If I was willing to give it an hour, I’m sure I could have found sixty of them, and I know there are many similar studies about type II diabetes, cerebrovascular disease, et cetera. Because many of these are prospective studies, they have a better ability to show causality than longitudinal studies (although still not perfect). And another five minutes on Google find me several interventional studies about how turning fat people into thin people improves their health:
Our study has shown that weight loss of as little as 6.5 percent in individuals with [metabolic syndrome] results in substantial reductions in blood pressure, glucose, triglycerides and total cholesterol, all factors that lead to heart disease,’ MDBHVC director Christie Ballantyne said. These impressive results occur early in the weight loss, well before individuals even begin to approach their ideal body weight,’ Ballantyne said.
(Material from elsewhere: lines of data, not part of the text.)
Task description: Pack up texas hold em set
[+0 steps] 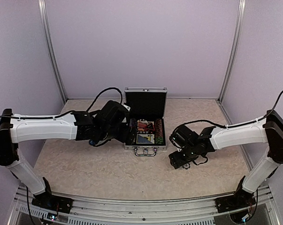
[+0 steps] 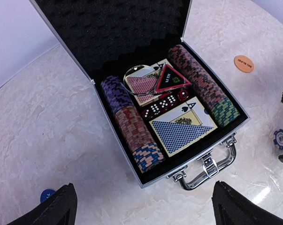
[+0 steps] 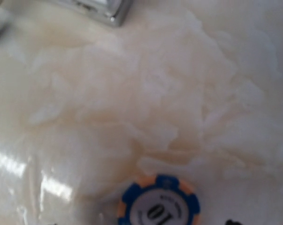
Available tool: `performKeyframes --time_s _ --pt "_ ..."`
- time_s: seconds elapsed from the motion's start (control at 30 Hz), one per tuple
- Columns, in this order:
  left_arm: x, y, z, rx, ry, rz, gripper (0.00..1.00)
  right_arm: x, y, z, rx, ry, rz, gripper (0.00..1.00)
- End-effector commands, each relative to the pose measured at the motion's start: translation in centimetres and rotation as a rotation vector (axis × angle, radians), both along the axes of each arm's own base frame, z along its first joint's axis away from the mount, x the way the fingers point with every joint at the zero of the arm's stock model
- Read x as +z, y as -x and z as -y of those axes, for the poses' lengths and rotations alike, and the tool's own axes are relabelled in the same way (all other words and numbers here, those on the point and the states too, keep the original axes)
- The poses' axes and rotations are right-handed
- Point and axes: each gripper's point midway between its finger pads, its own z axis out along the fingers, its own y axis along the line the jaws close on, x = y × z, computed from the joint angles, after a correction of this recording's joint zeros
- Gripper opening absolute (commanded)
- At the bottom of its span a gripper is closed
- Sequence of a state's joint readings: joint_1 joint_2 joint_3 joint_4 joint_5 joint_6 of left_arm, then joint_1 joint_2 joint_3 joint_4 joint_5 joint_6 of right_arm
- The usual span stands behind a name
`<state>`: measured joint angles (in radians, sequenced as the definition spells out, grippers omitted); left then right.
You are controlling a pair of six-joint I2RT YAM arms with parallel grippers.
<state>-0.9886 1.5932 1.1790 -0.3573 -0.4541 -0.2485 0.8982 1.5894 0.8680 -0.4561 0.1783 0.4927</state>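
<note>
**Case open at mid-tabletop, some pieces lying outside**

Top view: the silver case [image 1: 145,147] is seen open at the middle of the marbled tabletop [image 1: 99,173], with its lid upright toward the back wall. Free room is seen in front of it. The left hand [image 1: 124,133] is held at the case's left edge. The right hand [image 1: 181,158] is low over the tabletop, to the right of the case.

Left wrist view: the fingers [image 2: 57,208] are spread wide apart. Chip rows [image 2: 132,129], card decks [image 2: 181,132] and red dice [image 2: 160,105] are packed inside. An orange disc [image 2: 244,63] lies outside.

Right wrist view: a blue-and-orange chip [image 3: 160,204] is seen on the tabletop. Whether this hand is apart or together cannot be told.
</note>
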Motion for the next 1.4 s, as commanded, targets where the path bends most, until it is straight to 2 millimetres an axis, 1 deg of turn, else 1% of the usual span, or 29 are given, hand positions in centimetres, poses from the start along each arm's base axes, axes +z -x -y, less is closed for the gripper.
performKeyframes --time_s 0.0,0.13,0.3,0.33,0.57,0.7,0.8,1.1,1.37 --pt "1.3 0.6 -0.4 0.042 0.043 0.019 0.99 -0.5 -1.1 -0.5 -0.024 -0.008 0.030 0.73" --pt "1.9 0.7 -0.7 0.053 0.060 0.027 0.99 -1.1 -1.2 -0.5 -0.023 0.006 0.021 0.68" --pt "3.2 0.8 -1.2 0.063 0.085 0.045 0.99 -1.6 -0.9 0.3 -0.054 0.026 0.010 0.68" --pt "3.9 1.0 -1.5 0.066 0.096 0.052 0.99 -1.9 -0.9 0.8 -0.073 0.024 -0.004 0.68" --pt "5.2 1.1 -1.7 0.072 0.133 0.064 0.99 -2.8 -0.6 1.2 -0.102 -0.026 -0.056 0.65" --pt "5.6 1.3 -1.9 0.072 0.140 0.068 0.99 -3.0 -0.5 1.1 -0.100 -0.038 -0.063 0.61" --pt "5.7 1.3 -2.0 0.075 0.140 0.071 0.99 -3.2 -0.6 1.2 -0.101 -0.029 -0.066 0.53" --pt "6.0 1.2 -2.3 0.084 0.138 0.083 0.99 -3.4 0.3 1.3 -0.069 0.012 -0.077 0.55" --pt "5.8 1.1 -2.3 0.089 0.133 0.083 0.99 -3.5 1.2 1.1 -0.045 0.045 -0.080 0.52"
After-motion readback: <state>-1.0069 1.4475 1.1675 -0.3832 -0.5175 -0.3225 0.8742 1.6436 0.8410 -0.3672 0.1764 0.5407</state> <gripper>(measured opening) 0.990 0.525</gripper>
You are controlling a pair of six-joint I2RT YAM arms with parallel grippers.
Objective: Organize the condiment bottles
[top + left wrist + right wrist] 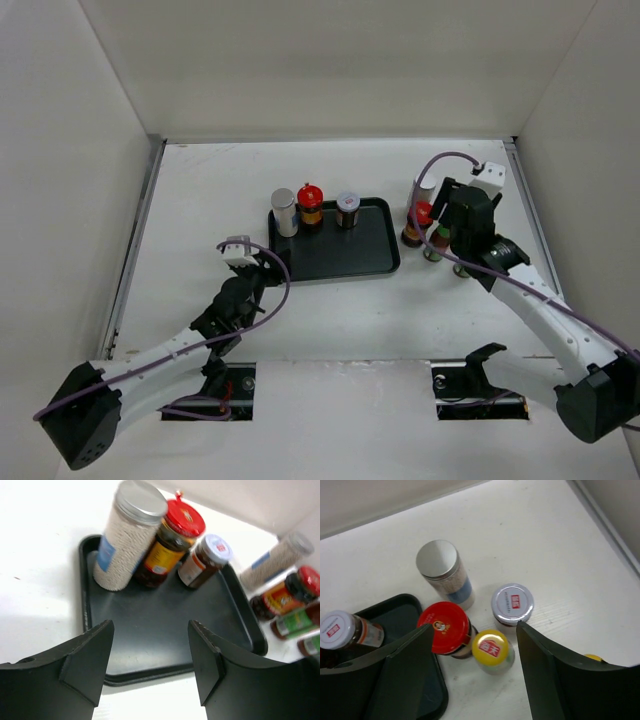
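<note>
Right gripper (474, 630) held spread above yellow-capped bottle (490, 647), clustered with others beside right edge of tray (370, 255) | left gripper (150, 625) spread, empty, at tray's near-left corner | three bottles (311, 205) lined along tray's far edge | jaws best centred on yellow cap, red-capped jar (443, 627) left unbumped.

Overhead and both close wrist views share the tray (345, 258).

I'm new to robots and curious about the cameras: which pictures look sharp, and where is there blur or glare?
Top external: even, soft light, faint shadows, bottles small. Left wrist: the shaker and far bottles lean and look soft; the table is washed out white. Right wrist: sharpest, the yellow cap shows its logo clearly.
</note>
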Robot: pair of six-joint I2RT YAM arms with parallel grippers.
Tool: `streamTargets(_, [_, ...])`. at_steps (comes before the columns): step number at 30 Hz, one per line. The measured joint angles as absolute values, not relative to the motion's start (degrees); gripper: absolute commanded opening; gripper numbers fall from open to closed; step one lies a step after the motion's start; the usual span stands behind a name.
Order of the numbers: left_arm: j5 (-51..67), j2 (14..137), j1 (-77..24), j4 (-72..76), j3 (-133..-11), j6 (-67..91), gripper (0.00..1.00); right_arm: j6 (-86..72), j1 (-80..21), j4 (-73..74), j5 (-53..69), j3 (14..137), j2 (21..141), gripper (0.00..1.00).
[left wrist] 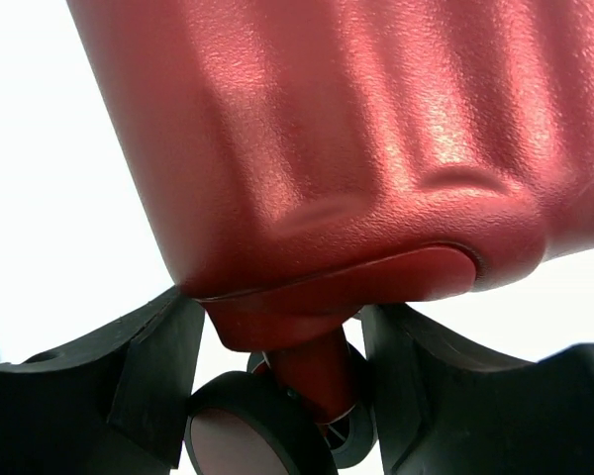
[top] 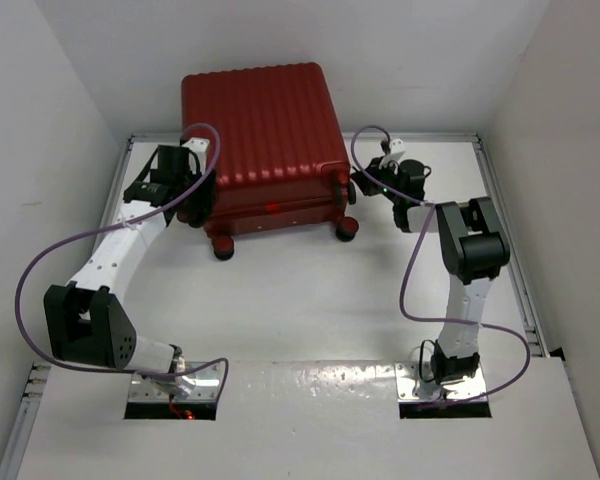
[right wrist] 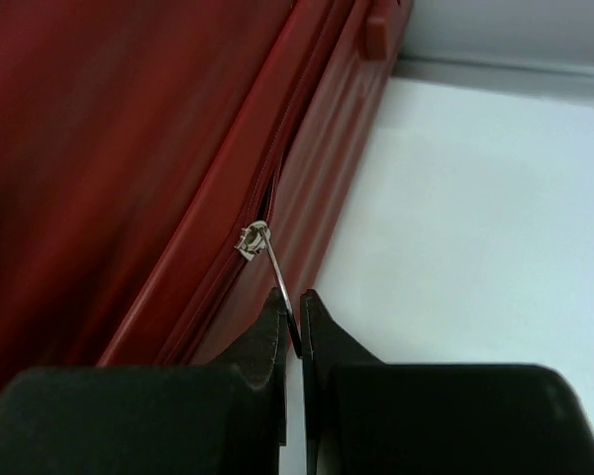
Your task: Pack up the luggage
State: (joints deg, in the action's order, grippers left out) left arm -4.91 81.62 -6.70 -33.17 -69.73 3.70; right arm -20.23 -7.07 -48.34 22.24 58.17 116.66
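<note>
One dark red ribbed suitcase (top: 265, 140) lies closed at the table's (top: 310, 300) far centre, two black wheels (top: 346, 232) facing near; left gripper (left wrist: 282, 396), jaws parted, straddles the near-left wheel's stem (left wrist: 317, 371) without clear contact; right gripper (right wrist: 294, 317), clenched, pinches one silver zipper pull (right wrist: 272, 265) on the suitcase's right side.

Lab test cell; plain white walls (top: 70, 90), white table (top: 300, 300), bolted arms

Closed dark red ribbed luggage (top: 265, 135) lies flat at table's far side, wheels nearest
</note>
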Motion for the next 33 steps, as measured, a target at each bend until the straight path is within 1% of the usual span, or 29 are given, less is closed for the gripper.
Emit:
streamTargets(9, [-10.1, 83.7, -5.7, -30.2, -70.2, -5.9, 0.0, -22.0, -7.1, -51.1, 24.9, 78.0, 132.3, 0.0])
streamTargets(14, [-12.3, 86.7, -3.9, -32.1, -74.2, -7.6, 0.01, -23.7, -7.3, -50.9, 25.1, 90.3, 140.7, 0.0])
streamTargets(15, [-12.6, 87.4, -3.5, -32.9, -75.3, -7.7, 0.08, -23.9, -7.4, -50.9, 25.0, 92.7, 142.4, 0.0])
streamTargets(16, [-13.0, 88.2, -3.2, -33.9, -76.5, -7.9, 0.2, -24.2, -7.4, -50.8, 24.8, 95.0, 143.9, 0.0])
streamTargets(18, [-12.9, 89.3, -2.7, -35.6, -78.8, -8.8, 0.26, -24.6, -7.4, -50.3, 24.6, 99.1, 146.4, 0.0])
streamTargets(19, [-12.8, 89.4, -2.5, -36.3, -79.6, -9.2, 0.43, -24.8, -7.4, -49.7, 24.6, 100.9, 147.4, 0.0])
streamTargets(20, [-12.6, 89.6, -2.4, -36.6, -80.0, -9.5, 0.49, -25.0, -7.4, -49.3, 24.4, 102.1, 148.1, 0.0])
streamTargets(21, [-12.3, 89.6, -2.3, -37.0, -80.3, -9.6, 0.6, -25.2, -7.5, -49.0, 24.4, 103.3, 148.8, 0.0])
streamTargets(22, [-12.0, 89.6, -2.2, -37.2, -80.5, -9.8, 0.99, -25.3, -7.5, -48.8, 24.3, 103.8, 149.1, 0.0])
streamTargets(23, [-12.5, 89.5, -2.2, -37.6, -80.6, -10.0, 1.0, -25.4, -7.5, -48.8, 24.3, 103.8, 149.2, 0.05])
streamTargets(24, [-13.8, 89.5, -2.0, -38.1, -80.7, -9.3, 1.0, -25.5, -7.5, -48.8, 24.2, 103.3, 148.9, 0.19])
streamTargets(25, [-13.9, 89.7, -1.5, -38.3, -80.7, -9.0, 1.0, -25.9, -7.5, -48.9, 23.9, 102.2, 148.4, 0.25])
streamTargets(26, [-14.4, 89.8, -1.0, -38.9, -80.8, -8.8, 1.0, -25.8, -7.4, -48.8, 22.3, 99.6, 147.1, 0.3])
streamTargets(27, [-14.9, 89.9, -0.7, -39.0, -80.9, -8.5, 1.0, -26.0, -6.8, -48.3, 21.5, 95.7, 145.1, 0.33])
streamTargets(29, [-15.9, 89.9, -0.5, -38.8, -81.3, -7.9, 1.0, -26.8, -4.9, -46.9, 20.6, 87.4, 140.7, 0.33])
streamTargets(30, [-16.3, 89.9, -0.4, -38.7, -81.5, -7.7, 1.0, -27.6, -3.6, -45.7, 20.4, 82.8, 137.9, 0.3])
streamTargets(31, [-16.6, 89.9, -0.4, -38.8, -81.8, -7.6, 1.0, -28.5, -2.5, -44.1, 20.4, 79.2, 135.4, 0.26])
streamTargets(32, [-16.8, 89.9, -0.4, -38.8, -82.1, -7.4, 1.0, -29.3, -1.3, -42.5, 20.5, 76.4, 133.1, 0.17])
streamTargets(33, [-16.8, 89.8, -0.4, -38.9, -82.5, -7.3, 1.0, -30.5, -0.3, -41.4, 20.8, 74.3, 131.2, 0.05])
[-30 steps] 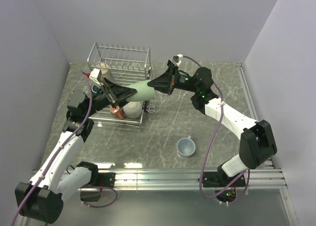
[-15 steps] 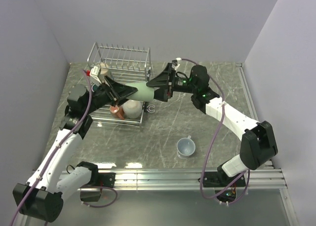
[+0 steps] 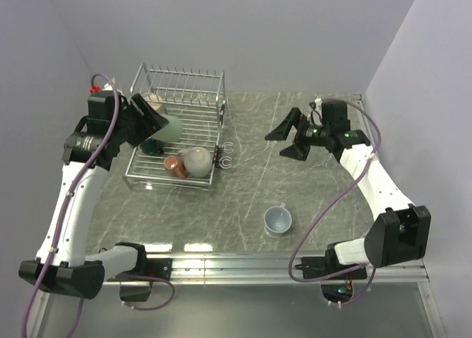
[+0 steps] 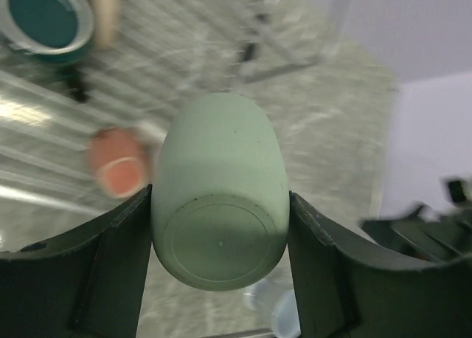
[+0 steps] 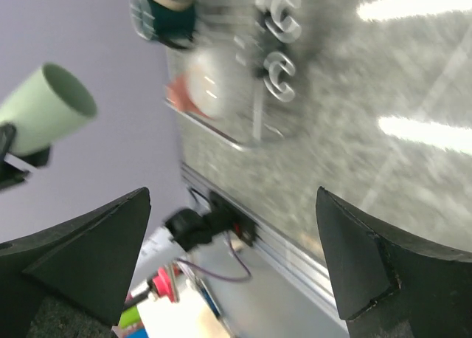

Weight loss was significantly associated with lower rate of the composite outcome after adjustment for age, sex, smoking, dyslipidemia, diabetes, hypertension, myocardial infarction, and obese status [hazard ratio (HR)=0.62; P=0.018]. Subgroup analysis showed that patients who lost weight had favorable outcomes both in patients with BMI <25 (HR=0.32; P=0.035) and those with BMI ≥25kg/m2 HR=0.64; P=0.032.
So what exactly is the thesis? That all of these studies are flawed in the same way? That there’s some vital causal step that’s been left out? Surely the author must know about these, right?
I think the story goes like this: there are correlations between weight and health. There are disputes, but let us skip that and assume for the sake of argument that thin people live longer than fat people. The next question is whether this is causal. If a fat person makes a big effort and becomes thin, will he have a long life, just like a person who was thin to begin with?
We can fill in the details of what the experiment looks like. We start with 200 fatties who want to get thin, and a random assignment of 100 to the control group, who get the usual crap advice about diet and exercise. Since this doesn’t work they remain fat. The others get special good advice about diet and exercise. They diet and exercise sucessfully and become thin. Then we wait.
Later (10 years? 20 years?) we follow up. Did the newly thin live longer? It is hard to be sure of the outcome in advance, the observed correlations do not guarantee it.
This is where Paul Campos jumps in a says “hey wait a minute, we cannot do that experiment because we do not have special good advice to hand out.”
That is a controversial position, and the key issue seems to be the duration of follow up. Qutoing from How effective are traditional dietary and exercise interventions for weight loss?
Think about planning the experiment that I sketched earlier. The key to getting a crisp, clear result is a ten or twenty year follow up measuring all-cause morbidity and mortality. The designer of the experiment needs to chose an intervention for the trial group, but the weight loss interventions that follow up five years later are reporting almost complete relapse for all interventions. So design of the experiment shudders to a halt.